*** DATA RECORDS ***

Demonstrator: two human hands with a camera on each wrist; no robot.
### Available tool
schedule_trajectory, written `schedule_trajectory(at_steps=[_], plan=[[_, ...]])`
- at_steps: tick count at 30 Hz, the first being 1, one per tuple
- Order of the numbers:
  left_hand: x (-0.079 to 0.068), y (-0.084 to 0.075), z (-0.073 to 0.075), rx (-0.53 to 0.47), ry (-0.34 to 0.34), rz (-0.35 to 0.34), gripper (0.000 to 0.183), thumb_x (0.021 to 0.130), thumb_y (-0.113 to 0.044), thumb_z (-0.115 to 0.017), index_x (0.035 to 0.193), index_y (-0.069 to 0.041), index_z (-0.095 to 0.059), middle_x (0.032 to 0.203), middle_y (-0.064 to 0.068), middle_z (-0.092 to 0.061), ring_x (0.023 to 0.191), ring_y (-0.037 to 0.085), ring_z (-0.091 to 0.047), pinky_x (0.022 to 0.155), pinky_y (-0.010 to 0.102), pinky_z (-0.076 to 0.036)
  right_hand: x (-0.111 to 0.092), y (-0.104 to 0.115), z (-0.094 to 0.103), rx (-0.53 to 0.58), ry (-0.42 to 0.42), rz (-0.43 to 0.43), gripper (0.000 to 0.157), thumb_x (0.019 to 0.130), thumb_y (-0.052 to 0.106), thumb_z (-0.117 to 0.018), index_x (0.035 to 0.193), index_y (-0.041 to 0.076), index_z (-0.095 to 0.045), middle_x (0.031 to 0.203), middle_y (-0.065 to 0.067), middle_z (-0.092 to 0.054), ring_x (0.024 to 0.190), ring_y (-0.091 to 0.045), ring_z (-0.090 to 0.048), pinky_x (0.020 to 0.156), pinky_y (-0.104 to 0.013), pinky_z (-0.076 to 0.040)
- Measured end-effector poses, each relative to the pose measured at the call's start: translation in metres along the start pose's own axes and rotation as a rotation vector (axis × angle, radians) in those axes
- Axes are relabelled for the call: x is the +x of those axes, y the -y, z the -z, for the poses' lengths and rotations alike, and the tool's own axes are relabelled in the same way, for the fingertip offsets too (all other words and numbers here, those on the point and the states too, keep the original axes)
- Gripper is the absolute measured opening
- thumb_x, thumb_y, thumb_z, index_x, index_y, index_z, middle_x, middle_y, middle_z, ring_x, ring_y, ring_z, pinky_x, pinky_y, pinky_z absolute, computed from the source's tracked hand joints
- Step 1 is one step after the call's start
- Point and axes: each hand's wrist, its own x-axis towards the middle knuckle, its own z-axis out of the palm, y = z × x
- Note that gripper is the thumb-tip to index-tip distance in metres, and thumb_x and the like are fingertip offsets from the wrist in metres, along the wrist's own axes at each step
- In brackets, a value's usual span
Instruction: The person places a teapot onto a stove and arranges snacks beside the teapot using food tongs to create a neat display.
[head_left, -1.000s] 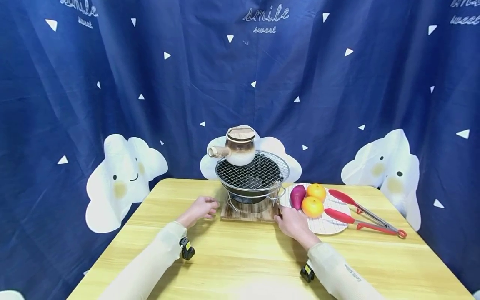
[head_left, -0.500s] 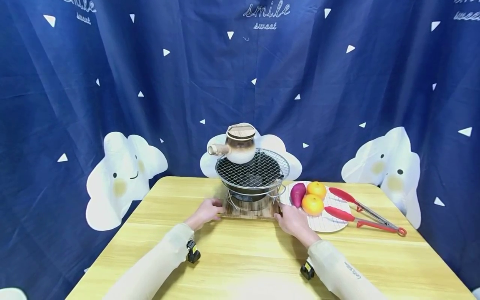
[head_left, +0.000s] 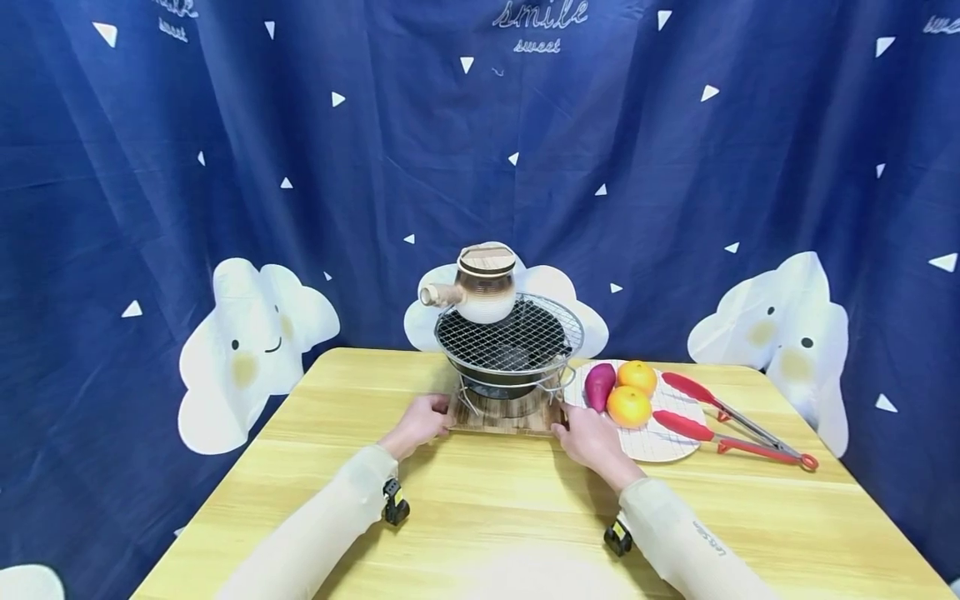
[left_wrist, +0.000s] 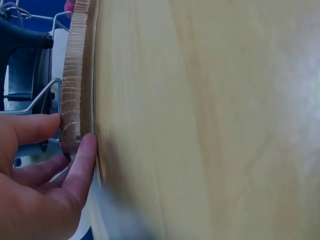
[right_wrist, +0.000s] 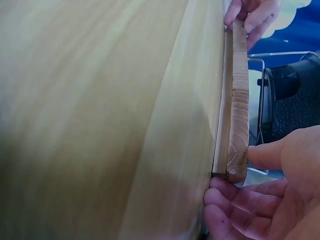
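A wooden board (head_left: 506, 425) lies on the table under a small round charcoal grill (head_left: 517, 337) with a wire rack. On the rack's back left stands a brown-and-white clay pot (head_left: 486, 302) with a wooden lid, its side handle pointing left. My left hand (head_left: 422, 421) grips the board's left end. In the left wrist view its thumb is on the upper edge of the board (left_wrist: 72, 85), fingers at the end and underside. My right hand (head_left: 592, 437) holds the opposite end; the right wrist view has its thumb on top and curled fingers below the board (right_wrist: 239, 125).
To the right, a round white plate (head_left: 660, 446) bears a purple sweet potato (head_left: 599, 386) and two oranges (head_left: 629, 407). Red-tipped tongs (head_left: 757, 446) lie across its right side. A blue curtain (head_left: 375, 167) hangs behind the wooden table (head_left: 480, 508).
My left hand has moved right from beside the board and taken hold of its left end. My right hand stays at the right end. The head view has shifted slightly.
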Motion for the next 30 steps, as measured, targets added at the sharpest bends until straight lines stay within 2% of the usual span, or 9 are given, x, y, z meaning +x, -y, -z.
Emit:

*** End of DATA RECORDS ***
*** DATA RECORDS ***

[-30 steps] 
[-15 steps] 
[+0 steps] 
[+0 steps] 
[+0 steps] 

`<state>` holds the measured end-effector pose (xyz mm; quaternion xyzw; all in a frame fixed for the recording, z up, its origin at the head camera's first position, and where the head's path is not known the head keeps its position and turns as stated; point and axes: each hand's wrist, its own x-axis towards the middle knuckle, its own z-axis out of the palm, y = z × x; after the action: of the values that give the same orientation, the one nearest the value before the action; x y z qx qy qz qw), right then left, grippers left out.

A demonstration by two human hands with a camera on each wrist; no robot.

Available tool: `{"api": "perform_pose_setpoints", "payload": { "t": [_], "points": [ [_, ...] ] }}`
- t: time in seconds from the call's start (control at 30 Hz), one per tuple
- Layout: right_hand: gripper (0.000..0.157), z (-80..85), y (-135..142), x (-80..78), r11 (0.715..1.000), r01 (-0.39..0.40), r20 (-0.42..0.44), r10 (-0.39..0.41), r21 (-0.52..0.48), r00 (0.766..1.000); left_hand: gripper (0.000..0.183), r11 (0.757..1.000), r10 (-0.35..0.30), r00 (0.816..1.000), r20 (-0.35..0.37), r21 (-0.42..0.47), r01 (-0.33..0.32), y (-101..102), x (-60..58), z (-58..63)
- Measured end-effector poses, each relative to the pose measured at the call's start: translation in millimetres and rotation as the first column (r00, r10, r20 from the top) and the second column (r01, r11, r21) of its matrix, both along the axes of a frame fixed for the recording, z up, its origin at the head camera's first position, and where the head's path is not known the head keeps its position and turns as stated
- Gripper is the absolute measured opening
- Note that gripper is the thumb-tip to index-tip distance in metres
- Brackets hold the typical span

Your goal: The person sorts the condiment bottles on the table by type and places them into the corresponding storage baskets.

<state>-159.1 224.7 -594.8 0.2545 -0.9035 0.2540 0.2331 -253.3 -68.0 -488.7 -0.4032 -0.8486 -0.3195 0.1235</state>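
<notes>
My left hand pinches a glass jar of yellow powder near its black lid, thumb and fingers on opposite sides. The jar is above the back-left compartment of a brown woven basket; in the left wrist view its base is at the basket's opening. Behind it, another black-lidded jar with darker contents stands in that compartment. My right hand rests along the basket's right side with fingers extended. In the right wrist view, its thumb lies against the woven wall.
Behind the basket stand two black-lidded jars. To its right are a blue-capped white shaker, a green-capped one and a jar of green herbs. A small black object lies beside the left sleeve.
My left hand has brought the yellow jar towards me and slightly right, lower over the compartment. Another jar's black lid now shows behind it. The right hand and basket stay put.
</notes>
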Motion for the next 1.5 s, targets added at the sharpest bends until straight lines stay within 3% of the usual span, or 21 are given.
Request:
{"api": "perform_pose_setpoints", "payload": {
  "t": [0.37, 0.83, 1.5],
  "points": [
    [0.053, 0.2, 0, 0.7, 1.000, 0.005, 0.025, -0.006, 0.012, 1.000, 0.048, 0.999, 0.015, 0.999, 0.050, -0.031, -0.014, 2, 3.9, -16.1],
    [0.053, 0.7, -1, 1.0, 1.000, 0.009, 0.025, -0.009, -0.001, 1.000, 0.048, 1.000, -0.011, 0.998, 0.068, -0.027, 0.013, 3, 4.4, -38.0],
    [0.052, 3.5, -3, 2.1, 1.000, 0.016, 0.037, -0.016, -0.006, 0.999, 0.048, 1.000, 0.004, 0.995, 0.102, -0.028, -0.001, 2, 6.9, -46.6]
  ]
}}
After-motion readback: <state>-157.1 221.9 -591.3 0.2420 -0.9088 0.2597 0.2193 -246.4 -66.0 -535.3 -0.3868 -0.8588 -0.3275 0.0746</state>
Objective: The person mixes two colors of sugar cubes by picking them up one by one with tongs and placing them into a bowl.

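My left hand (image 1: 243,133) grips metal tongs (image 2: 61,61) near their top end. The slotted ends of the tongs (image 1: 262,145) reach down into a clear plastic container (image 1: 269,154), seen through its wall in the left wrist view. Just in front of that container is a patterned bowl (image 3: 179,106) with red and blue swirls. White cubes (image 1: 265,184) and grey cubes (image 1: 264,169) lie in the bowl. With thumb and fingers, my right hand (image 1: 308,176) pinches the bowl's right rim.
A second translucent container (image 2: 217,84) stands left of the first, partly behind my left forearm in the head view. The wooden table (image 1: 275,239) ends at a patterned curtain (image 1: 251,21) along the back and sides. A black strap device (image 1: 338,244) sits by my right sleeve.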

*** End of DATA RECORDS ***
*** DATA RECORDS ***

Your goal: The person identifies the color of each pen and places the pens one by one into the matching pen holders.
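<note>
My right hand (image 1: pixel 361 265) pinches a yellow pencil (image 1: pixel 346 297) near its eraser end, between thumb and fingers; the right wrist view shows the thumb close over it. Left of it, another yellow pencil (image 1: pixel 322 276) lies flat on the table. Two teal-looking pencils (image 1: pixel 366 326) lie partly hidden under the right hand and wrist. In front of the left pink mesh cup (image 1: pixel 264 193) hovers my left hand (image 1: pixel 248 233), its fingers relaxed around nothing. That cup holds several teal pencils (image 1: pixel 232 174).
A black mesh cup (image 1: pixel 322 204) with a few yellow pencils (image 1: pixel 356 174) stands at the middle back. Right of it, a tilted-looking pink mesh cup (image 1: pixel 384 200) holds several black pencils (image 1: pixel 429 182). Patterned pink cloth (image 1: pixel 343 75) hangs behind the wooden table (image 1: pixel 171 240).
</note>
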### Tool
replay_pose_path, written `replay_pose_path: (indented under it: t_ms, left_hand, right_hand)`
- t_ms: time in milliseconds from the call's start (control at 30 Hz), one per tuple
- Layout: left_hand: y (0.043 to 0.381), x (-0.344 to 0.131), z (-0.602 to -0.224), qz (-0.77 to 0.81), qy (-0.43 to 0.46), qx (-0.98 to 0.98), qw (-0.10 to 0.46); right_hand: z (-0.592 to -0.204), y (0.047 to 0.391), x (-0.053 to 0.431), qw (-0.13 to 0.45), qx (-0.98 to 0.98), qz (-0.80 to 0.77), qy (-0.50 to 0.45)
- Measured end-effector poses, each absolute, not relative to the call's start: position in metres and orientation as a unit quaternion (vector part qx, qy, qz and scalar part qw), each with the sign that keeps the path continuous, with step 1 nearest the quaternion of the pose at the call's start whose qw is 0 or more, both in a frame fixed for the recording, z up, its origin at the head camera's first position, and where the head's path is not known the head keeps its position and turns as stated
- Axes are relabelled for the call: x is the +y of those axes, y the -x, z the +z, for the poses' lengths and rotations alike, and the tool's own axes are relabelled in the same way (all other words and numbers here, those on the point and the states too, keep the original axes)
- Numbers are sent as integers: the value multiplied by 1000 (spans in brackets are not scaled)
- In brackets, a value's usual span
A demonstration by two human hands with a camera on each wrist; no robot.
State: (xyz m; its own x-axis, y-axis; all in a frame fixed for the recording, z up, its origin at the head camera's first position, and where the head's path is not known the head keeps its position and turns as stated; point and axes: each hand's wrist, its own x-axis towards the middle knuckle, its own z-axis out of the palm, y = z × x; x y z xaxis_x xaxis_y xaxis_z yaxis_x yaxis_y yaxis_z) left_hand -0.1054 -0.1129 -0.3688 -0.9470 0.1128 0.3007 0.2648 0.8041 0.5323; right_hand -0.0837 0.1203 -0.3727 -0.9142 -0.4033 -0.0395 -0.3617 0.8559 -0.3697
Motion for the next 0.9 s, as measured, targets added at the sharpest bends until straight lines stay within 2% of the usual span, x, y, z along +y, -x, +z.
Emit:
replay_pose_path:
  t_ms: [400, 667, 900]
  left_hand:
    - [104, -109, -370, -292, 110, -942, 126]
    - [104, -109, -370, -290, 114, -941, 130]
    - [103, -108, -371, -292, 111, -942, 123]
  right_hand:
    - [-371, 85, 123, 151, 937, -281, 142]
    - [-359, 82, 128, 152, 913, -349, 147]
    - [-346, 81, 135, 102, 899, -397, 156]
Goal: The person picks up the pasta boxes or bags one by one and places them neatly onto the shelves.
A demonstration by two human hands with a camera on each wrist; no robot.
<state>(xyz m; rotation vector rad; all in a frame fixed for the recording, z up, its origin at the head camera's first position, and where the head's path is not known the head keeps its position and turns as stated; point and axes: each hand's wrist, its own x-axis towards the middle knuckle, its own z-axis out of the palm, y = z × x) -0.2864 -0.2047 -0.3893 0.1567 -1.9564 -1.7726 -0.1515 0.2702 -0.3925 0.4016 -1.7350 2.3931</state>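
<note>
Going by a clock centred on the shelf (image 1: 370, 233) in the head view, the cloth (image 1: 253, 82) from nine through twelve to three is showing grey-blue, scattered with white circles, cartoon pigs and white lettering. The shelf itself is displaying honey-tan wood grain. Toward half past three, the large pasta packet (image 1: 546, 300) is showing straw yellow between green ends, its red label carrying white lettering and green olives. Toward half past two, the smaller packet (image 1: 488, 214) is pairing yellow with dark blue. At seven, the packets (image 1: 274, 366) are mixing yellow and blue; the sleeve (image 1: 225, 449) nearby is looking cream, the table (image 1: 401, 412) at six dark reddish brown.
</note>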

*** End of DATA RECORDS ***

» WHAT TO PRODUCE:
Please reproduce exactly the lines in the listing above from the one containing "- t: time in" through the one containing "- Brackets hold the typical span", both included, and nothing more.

» SOLVED EXERCISE:
- t: time in seconds from the call's start (control at 30 Hz), one per tuple
- Layout: right_hand: gripper (0.000..0.157), z (-80..85), y (-135..142), x (-80..78), r11 (0.715..1.000), r01 (-0.39..0.40), r20 (-0.42..0.44), r10 (-0.39..0.41), r21 (-0.52..0.48), r00 (0.766..1.000); left_hand: gripper (0.000..0.183), r11 (0.757..1.000), r10 (-0.35..0.30), r00 (0.816..1.000), r20 (-0.35..0.37), r21 (-0.42..0.47), r01 (-0.33..0.32), y (-101..102), x (-60..58), z (-58..63)
- Measured end-effector poses, each relative to the pose measured at the call's start: translation in millimetres and rotation as the first column (r00, r10, r20 from the top) and the second column (r01, r11, r21) of its matrix, both along the axes of a frame fixed for the recording, z up, its origin at the head camera's first position, and where the head's path is not known the head keeps its position and turns as stated
- Gripper is the absolute measured opening
- Note that gripper is the thumb-tip to index-tip distance in metres
- Brackets hold the typical span

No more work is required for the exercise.